A tomografia computorizada é ainda considerada o exame de eleição para o diagnóstico desta entidade clínica, apesar da existência de outros exames complementares de diagnóstico como a radiografia simples, cintigrafia óssea ou a ressonância magnética.
No passado a excisão cirúrgica foi o tratamento preconizado para esta lesão. Hoje os tratamentos mais utilizados consistem em técnicas percutâneas, nomeadamente a ablação por radiofrequência.
Com o recente advento da artroscopia da anca, alguns autores já descreveram bons resultados utilizando esta técnica para a ressecção destas lesões.
Os autores descrevem um caso raro de um osteoma osteóide localizado na transição cabeça-colo femoral submetido a ressecção artroscópica com utilização de uma fresa. A recuperação clínica e funcional do doente foi completa.

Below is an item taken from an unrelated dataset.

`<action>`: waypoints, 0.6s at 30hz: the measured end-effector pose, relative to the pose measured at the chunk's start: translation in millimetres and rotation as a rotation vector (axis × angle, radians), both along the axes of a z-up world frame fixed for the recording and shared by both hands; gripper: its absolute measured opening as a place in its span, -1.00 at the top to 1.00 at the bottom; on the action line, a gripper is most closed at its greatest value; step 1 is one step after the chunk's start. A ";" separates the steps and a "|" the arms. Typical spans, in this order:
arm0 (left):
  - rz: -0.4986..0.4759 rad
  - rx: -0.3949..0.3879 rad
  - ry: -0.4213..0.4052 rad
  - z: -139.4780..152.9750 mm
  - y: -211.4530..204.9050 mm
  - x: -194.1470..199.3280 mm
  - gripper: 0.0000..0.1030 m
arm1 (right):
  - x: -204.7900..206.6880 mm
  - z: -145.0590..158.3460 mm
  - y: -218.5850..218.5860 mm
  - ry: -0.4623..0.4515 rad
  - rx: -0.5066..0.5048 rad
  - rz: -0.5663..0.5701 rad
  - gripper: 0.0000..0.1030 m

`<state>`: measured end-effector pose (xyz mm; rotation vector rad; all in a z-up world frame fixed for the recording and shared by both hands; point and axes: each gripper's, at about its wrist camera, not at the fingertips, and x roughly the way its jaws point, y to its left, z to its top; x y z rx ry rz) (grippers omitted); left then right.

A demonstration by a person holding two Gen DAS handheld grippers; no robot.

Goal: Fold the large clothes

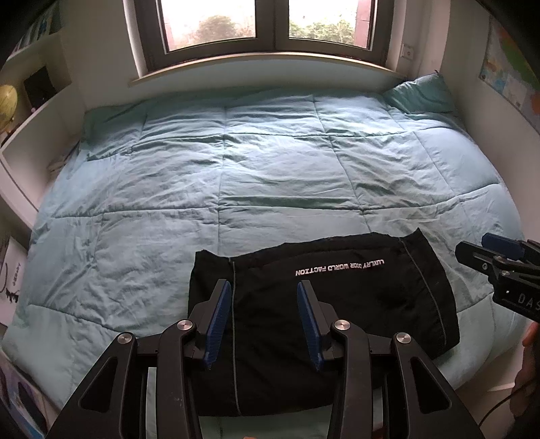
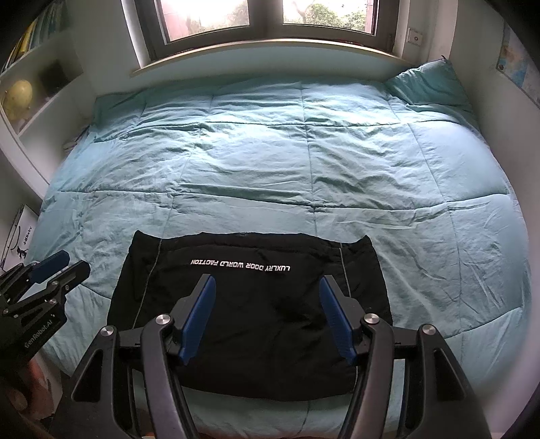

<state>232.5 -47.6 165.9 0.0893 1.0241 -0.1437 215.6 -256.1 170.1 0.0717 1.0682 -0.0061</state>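
Observation:
A black garment (image 1: 337, 297) with white lettering lies folded into a compact rectangle at the near edge of the bed; the same garment (image 2: 256, 304) fills the lower middle of the right wrist view. My left gripper (image 1: 264, 287) hovers over its left part, open, nothing between the blue pads. My right gripper (image 2: 265, 282) hangs above the garment's middle, also open and empty. Each gripper shows at the side of the other's view: the right gripper (image 1: 486, 250) at the right edge, the left gripper (image 2: 64, 263) at the left edge.
A light blue quilt (image 1: 256, 169) covers the whole bed (image 2: 303, 152). A matching pillow (image 1: 422, 94) leans in the far right corner under the window (image 1: 266, 30). White shelves (image 1: 44, 111) with a globe (image 2: 18, 98) stand along the left side.

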 end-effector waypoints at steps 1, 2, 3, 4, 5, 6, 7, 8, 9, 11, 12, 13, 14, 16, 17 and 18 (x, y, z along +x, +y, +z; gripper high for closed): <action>-0.001 0.002 -0.001 -0.1 0.4 0.3 0.18 | 0.4 -0.1 0.7 -0.001 0.002 0.001 -0.28; 0.000 0.003 -0.001 -0.2 0.4 0.7 0.18 | 0.8 -0.1 1.5 -0.002 0.002 0.003 -0.28; 0.002 0.004 -0.001 -0.3 1.0 1.4 0.18 | 1.1 -0.5 2.0 -0.003 0.002 0.004 -0.28; 0.004 0.004 -0.001 -0.1 1.2 1.9 0.18 | 1.7 -0.8 2.2 -0.002 0.001 0.006 -0.28; 0.006 0.003 -0.001 -0.2 1.4 2.4 0.18 | 1.7 -0.8 2.4 -0.001 0.001 0.005 -0.28; 0.007 0.002 -0.001 -0.2 1.8 2.7 0.18 | 2.1 -1.3 2.6 0.001 0.001 0.006 -0.28; 0.008 0.002 -0.003 -0.1 2.1 2.9 0.18 | 2.4 -2.0 2.9 0.003 0.001 0.007 -0.28; 0.009 0.007 -0.008 0.1 2.0 3.0 0.18 | 2.8 -2.4 3.2 0.005 0.001 0.008 -0.28; 0.011 0.011 -0.011 0.3 1.8 2.9 0.18 | 2.9 -2.9 3.3 0.007 0.001 0.008 -0.28; 0.014 0.019 -0.027 1.8 2.2 2.5 0.18 | 3.6 -4.0 3.4 0.009 -0.003 0.014 -0.28; 0.020 0.020 -0.041 3.0 3.2 2.3 0.18 | 4.4 -4.1 3.9 0.010 -0.009 0.017 -0.28; 0.030 0.027 -0.049 4.0 4.5 2.6 0.18 | 4.7 -4.5 5.2 0.011 -0.021 0.021 -0.28; 0.031 0.031 -0.047 4.1 4.8 3.9 0.18 | 4.5 -5.0 6.4 0.012 -0.026 0.024 -0.28; 0.034 0.028 -0.045 4.3 7.2 5.6 0.18 | 5.2 -5.8 7.4 0.015 -0.020 0.031 -0.28; 0.039 0.032 -0.055 4.9 8.1 5.6 0.18 | 5.0 -6.1 7.9 0.015 -0.017 0.033 -0.28; 0.045 0.042 -0.067 5.8 8.5 5.1 0.18 | 4.9 -6.4 8.8 0.015 -0.015 0.035 -0.28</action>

A ressecção utilizando a fresa parece mais vantajosa do que a ressecção em bloco da lesão.
Apesar do número crescente de relatos de ressecções artroscópicas de osteomas osteóides, ainda faltam estudos comparativos entre as diferentes técnicas.
Palavras chave: Osteoma osteóide, artroscopia, anca, transição cabeça-colo femoral.
ABSTRACT
Osteoid osteoma is a small benign tumor, usually solitary and very painful. Infrequently has intraarticular or periarticular localization (5-13%), that may be associated with joint effusion, synovitis, degenerative changes, limitation of movement and muscle contractures.
Despite the existence of plain radiography, scintigraphy or MRI, CT scan is still considered to be the imaging method of choice for the diagnosis of this entity.
In the past surgery was the gold standard treatment. Nowadays minimally invasive percutaneous techniques are the cornerstone treatment, specifically radiofrequency ablation.
With the recent enthusiasm around hip arthroscopy, the resection of osteoid osteomas has been described in a few case reports with good results.
We report an unusual case of a femoral head-neck junction osteoid osteoma treated by arthroscopic burr resection, with the patient´s full recovery.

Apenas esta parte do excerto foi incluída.